On this International Women’s Day, we pay homage to the women of Rio de Janeiro’s favelas that, on top of the work they do at home, also seek to make a difference in the world, promoting sustainability and preservation in the environments that surround them. Here, we’ve chosen to briefly present six women participants in the Working Group on Solid Waste, one of seven groups comprising Rio’s Sustainable Favela Network.*

‘Cris’ Zoraide Gomes — RecyclAction, Prazeres

Cris dos Prazeres, as Zoraide Gomes is popularly known, is a resident of Morro das Prazeres, a favela in Santa Teresa, Central Rio. She is one of the founders of the PROA Group (Prevention Undertaken with Organization and Love) through which she implements the RecyclAction project (ReciclAção).
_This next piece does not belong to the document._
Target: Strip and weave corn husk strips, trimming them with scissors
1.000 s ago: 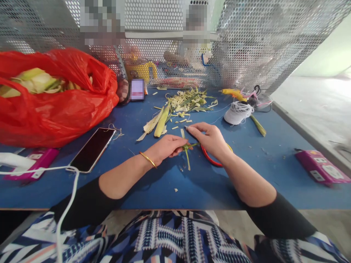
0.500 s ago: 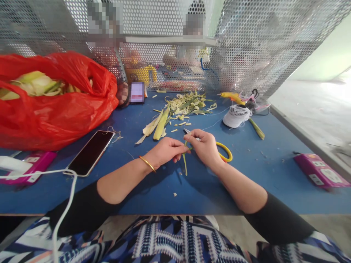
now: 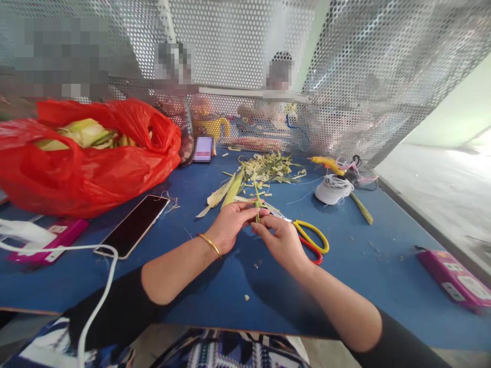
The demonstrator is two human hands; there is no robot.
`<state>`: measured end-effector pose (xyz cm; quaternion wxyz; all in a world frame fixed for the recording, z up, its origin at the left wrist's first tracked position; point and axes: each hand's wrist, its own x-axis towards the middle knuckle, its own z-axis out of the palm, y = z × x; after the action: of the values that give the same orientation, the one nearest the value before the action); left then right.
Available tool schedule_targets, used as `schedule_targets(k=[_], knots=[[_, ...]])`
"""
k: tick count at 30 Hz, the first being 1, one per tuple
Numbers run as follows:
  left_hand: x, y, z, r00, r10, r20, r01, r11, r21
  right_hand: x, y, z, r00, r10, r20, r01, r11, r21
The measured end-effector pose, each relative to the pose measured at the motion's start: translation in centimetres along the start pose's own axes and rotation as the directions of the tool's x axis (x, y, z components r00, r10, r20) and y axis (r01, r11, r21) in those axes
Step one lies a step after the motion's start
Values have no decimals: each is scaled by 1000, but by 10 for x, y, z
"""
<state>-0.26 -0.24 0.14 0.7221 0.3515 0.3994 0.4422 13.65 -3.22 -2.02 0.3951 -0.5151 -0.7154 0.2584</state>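
Note:
My left hand (image 3: 230,225) and my right hand (image 3: 280,240) meet above the blue table (image 3: 215,286) and both pinch a thin green leaf strip (image 3: 256,202) that stands upright between the fingertips. A gold bangle sits on my left wrist. Scissors (image 3: 307,236) with yellow and red handles lie on the table just right of my right hand, not held. Behind my hands lie a pile of leaf scraps (image 3: 266,168) and a few longer pale leaves (image 3: 226,189).
A red plastic bag (image 3: 88,158) of leaves fills the left. A phone (image 3: 134,225) on a white cable lies near it, with a pink power strip (image 3: 57,236) beyond. White thread spool (image 3: 333,189) back right, another pink strip (image 3: 452,281) far right. Perforated metal screen behind, people past it.
Both hands have lifted the green strip off the table and turned it upright. The scissors are now uncovered beside my right hand. The camera has tilted up.

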Motion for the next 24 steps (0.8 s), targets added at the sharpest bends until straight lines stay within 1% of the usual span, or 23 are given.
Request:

The project began after the 2010 catastrophe in which a landslide triggered in large part by trash accumulated in pockets on the hill killed over 30 people. With the goal of dealing with the build-up of uncollected trash in the area and engaging residents in recycling activities through environmental education, Cris and her partners created RecylAction. Residents deposit recyclable waste in 20 giant ecobags distributed throughout the community, and the material is then sent to the NGO and recycling entity EccoVida, located in Honório Gurgel. The returns are then reinvested in educational programs. Aside from reducing landslide risk and waste, the project also improves residents’ daily health, as areas with garbage accumulated on the street had become breeding grounds for diseases.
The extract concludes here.